## What to produce
Repeat only the lines running from the beginning of the material through the line that contains "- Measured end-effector".

....................

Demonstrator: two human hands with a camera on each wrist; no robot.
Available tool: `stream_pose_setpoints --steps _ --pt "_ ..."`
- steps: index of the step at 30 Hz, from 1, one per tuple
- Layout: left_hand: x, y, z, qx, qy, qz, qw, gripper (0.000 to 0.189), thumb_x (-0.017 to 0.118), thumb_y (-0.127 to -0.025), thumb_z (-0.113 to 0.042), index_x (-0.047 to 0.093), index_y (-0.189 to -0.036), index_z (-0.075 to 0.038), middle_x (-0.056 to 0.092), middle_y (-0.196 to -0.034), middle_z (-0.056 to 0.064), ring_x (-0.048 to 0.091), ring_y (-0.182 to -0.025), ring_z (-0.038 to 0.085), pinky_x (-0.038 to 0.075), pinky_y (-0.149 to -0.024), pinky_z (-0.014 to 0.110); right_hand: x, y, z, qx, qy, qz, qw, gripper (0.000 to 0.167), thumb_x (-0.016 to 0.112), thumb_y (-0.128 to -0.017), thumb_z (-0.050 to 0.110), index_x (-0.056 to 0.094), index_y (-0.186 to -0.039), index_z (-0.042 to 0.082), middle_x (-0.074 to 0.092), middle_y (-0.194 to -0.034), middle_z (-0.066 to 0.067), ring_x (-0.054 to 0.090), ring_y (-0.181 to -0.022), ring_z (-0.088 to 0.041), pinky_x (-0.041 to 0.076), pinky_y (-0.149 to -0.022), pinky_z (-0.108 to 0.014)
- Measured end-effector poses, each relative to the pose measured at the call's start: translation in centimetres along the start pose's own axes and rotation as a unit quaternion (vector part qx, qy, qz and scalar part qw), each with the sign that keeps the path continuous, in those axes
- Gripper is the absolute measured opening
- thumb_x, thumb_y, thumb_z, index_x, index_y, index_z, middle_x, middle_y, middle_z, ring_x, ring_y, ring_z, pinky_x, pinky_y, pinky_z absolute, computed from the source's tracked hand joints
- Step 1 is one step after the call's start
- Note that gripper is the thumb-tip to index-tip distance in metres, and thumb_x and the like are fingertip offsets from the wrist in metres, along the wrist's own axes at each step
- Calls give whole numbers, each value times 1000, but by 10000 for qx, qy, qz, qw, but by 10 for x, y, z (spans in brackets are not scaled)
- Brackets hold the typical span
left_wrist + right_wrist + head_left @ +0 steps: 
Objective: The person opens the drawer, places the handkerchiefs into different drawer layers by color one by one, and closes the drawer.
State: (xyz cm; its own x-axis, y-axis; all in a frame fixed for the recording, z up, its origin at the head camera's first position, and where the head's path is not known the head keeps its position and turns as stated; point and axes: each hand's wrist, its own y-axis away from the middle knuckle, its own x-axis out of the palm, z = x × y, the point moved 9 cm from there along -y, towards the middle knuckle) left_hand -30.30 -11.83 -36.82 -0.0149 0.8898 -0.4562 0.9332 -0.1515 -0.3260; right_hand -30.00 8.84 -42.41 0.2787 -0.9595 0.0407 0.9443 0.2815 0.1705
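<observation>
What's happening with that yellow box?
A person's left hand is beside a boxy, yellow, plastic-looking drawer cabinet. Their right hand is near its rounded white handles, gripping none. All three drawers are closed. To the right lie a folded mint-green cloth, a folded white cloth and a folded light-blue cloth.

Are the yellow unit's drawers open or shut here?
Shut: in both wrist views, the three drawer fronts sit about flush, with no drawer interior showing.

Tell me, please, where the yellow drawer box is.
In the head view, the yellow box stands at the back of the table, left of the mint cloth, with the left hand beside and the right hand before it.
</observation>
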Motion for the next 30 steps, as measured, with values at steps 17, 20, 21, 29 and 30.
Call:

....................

## Answer to the exercise
Demonstrator: two human hands with a camera on each wrist; no robot.
Available tool: `stream_pose_setpoints --steps _ --pt "_ ..."`
- steps: index of the step at 30 Hz, from 1, one per tuple
- Layout: left_hand: x, y, z, qx, qy, qz, qw, gripper (0.000 to 0.189), thumb_x (-0.017 to 0.118), thumb_y (-0.127 to -0.025), thumb_z (-0.113 to 0.042), index_x (-0.047 to 0.093), index_y (-0.189 to -0.036), index_z (-0.075 to 0.038), middle_x (-0.056 to 0.092), middle_y (-0.196 to -0.034), middle_z (-0.056 to 0.064), ring_x (-0.048 to 0.091), ring_y (-0.182 to -0.025), ring_z (-0.038 to 0.085), pinky_x (-0.038 to 0.075), pinky_y (-0.149 to -0.024), pinky_z (-0.014 to 0.110); right_hand: x, y, z, qx, qy, qz, qw, gripper (0.000 to 0.167), thumb_x (-0.016 to 0.112), thumb_y (-0.128 to -0.017), thumb_z (-0.050 to 0.110), index_x (-0.056 to 0.094), index_y (-0.186 to -0.039), index_z (-0.042 to 0.082), middle_x (-0.074 to 0.092), middle_y (-0.194 to -0.034), middle_z (-0.066 to 0.067), ring_x (-0.054 to 0.090), ring_y (-0.181 to -0.022), ring_z (-0.088 to 0.041), pinky_x (-0.041 to 0.076), pinky_y (-0.149 to -0.022), pinky_z (-0.108 to 0.014)
- Measured end-effector poses, each relative to the pose measured at the call's start: translation in centimetres along the start pose's own axes and rotation as a unit quaternion (vector part qx, qy, qz and scalar part qw), each with the sign that keeps the path continuous, in those axes

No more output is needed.